The Comité National d’Études Sociales et Politiques (CNESP, National Committee for Social and Political Studies)


Created during wartime, the Study Committee could only proclaim to be “national.” However, its preoccupations were not limited to France. Indeed, the subjects chosen were based on their importance in immediate or upcoming news, and the international often predominated.

Its first incarnation dates from 1916. It consisted in lectures followed by debates, published in 450 to 500 booklets, until 1931. The sessions took place, each week or every other week, at the Court of Cassation.

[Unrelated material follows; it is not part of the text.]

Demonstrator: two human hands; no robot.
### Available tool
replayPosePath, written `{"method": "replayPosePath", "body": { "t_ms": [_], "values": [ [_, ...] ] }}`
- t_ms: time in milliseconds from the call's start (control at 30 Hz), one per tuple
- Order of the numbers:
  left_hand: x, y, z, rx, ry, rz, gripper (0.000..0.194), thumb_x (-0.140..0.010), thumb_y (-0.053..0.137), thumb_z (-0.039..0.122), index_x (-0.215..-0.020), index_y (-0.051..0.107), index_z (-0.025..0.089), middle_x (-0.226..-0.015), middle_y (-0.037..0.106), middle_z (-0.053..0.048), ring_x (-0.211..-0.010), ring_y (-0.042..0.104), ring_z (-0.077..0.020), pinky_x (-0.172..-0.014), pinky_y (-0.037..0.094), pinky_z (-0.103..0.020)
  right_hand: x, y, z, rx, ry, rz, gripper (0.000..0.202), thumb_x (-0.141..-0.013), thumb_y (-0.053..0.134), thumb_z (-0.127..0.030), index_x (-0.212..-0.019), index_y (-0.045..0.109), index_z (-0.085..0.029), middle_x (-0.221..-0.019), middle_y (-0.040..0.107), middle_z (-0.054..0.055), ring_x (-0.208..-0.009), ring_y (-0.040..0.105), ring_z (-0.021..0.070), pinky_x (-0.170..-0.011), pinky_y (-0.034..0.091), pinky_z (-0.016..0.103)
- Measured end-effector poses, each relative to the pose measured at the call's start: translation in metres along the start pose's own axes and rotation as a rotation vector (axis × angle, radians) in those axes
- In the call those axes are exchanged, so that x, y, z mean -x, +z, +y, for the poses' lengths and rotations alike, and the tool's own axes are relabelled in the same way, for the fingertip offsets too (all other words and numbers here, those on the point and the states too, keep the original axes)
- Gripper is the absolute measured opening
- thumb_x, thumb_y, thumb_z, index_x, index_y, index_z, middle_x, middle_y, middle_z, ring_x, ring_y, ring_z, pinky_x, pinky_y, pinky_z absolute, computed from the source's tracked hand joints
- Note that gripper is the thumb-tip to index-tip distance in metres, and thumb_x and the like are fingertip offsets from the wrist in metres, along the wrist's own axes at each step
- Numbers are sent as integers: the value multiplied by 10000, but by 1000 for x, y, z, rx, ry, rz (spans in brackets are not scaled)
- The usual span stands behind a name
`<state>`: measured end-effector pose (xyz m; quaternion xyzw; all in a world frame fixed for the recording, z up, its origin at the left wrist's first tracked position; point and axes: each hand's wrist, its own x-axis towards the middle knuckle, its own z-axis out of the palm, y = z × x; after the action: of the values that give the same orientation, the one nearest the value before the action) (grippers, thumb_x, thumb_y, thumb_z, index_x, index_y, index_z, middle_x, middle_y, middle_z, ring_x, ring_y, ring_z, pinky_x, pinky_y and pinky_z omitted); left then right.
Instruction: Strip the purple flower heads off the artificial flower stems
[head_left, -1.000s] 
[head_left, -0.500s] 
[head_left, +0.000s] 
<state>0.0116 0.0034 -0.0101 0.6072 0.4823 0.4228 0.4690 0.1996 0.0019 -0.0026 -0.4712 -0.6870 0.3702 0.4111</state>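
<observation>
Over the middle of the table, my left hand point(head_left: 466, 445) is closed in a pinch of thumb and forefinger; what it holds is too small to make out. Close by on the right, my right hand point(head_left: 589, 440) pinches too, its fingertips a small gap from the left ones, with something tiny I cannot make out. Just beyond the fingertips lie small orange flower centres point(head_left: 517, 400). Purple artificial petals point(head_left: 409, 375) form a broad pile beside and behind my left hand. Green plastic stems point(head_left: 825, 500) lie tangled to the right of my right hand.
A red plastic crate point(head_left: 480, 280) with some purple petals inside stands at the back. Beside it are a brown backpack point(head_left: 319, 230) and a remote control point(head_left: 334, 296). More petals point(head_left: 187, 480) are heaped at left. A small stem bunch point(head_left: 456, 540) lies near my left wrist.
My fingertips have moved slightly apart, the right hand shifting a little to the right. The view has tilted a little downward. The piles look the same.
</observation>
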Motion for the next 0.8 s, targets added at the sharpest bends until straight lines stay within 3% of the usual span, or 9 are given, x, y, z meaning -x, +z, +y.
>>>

Its intention did not differ from the one inherent to the Autour du Monde grants. It consisted of informing the French administrative elite regarding the state of the world. However, while the first foundation entrusted this care to “young people chosen from the intellectual and moral elite of the Nation, not yet old enough to have already formed preconceived ideas, mature enough however to know how to look and understand,” the committee included, under the presidency of a moderator, experts in the topics of the day, chosen for their excellence in this precise subject and the diversity of their perspectives or institutions that they represented.


Like the Comité de Secours national, the CNESP borrowed the idea of the sacred Union from the wartime context: regardless of their differences, these specialists must, ideally, go beyond their partisan opinions in order to rally around a consensus. However, contemporaries differ regarding its overall success.


Albert Kahn came regularly to the Committee’s sessions. However, he almost never intervened.